#### ASSIGNMENT:
In the entries below, the lines from the one with "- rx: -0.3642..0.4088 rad" through the one with "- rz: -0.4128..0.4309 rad" are to be copied exactly; both ends count.

*** MATERIAL TO PROCESS

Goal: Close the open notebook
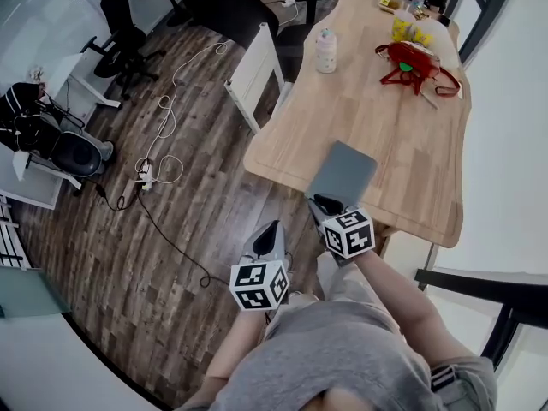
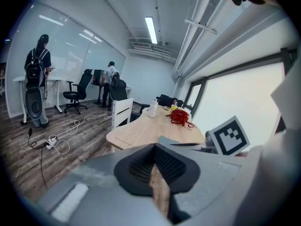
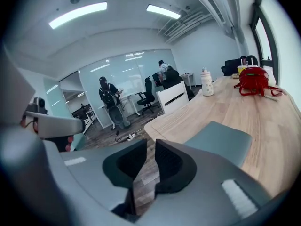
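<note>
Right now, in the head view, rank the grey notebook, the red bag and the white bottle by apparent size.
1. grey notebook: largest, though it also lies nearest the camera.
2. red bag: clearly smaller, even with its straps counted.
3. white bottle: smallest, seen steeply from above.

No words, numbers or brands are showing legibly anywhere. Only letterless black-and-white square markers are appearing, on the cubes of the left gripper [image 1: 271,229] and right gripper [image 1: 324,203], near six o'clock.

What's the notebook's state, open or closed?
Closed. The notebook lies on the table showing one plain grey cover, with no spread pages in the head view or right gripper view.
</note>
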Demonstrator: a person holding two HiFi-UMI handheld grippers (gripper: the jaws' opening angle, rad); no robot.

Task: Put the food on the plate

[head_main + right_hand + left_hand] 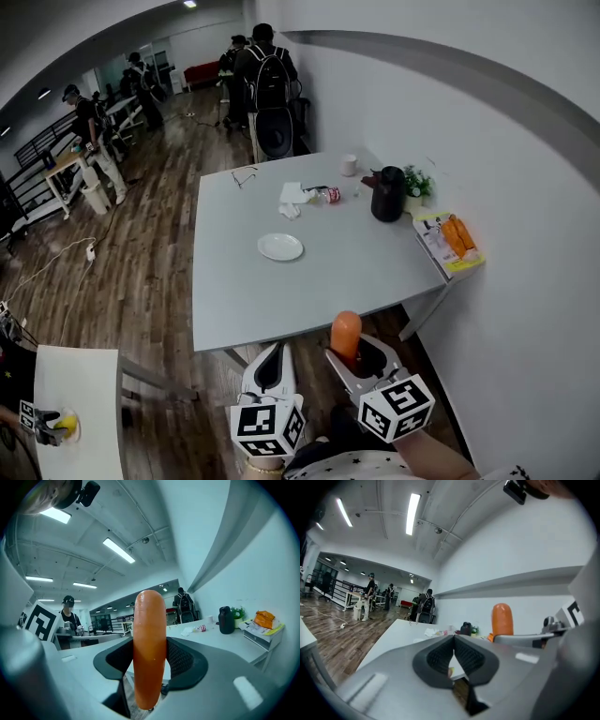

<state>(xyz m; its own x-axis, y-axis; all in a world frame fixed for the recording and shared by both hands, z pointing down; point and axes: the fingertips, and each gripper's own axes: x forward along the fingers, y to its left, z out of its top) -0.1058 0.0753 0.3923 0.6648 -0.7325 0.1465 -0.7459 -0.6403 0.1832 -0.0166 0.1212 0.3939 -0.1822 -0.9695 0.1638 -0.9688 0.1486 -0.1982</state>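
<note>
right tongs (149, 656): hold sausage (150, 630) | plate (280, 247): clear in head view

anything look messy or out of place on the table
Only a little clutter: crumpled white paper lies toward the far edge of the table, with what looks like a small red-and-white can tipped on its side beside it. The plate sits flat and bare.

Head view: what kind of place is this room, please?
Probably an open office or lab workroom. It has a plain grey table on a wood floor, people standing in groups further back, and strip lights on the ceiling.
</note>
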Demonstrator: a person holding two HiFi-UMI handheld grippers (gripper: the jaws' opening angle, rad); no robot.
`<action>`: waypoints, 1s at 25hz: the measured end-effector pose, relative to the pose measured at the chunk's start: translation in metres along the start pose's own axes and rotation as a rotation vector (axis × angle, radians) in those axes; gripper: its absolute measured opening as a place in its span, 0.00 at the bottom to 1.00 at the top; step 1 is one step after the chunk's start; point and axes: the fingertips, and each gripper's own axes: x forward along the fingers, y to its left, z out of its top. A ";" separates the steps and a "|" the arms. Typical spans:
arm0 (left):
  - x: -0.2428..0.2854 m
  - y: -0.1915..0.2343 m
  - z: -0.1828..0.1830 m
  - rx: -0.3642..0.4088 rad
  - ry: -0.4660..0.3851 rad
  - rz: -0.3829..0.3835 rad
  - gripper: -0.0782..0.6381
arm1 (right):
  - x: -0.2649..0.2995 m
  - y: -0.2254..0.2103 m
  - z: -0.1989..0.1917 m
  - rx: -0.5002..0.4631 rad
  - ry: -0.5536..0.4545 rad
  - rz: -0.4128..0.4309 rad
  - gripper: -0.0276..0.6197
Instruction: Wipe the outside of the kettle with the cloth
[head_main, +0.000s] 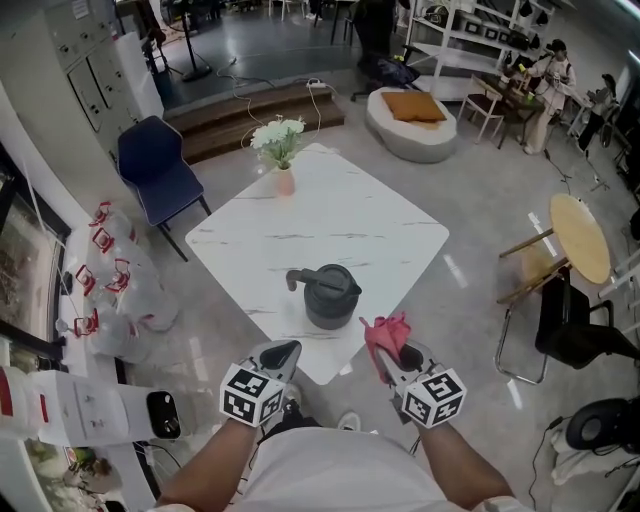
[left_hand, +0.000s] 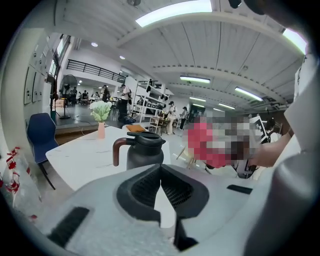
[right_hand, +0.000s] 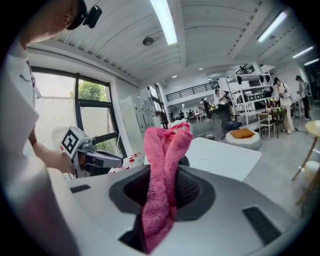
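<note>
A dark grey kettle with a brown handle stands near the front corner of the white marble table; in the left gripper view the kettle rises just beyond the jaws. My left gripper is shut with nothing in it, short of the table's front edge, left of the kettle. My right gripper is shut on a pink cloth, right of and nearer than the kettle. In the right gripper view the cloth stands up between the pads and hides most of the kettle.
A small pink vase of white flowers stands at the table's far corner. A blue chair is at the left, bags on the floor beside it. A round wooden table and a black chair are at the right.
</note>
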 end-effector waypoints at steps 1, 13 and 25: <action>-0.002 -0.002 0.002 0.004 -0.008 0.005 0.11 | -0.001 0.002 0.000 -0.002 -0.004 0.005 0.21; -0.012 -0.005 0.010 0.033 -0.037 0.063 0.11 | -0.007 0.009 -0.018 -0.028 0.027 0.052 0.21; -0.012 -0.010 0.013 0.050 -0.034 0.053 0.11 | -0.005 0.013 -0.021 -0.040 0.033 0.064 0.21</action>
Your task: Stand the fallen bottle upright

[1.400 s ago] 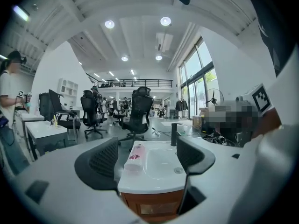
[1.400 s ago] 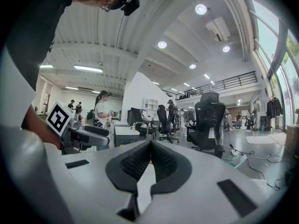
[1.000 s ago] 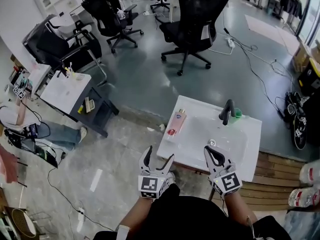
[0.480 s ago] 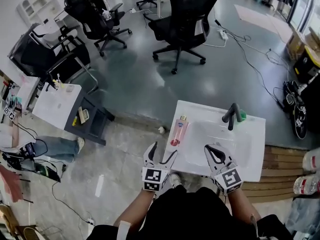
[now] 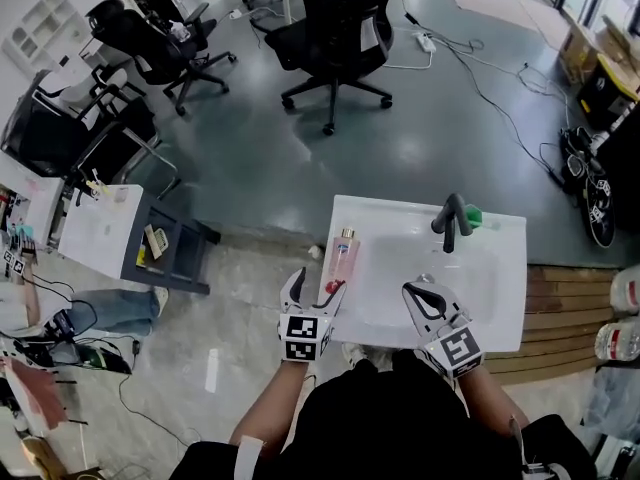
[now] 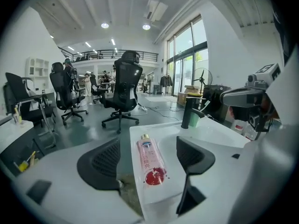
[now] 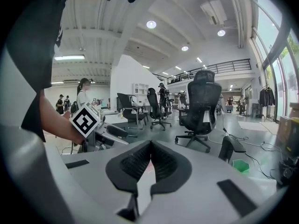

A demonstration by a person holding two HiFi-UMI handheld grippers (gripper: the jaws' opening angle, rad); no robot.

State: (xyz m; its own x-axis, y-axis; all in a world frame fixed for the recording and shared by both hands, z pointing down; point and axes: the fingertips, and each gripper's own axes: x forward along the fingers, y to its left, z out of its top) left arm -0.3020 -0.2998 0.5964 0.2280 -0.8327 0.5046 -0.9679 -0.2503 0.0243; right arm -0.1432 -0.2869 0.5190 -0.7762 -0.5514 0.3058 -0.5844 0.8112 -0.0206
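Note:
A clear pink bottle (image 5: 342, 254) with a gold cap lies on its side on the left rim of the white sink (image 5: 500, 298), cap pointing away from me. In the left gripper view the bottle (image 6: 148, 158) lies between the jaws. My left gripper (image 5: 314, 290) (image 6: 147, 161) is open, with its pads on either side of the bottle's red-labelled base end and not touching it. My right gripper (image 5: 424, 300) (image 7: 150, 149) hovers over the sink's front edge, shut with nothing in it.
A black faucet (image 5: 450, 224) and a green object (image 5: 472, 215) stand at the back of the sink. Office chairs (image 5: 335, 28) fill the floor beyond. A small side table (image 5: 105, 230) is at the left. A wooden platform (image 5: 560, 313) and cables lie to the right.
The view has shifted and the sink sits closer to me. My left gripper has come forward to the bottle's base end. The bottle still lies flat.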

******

#### RESPONSE TO THIS EXERCISE:
  - rx: -0.3642..0.4088 rad
  - ry: -0.4660..0.3851 rad
  - rz: -0.3829..0.3835 rad
  - gripper: -0.0782..0.6381
arm1 (right):
  - x: -0.2649..0.2995 m
  - y: -0.2254..0.2103 m
  - z: -0.1989..0.1917 m
  - rx: -0.5002..0.4631 rad
  - ry: -0.5536..0.4545 rad
  - rz: -0.4128..0.4309 rad

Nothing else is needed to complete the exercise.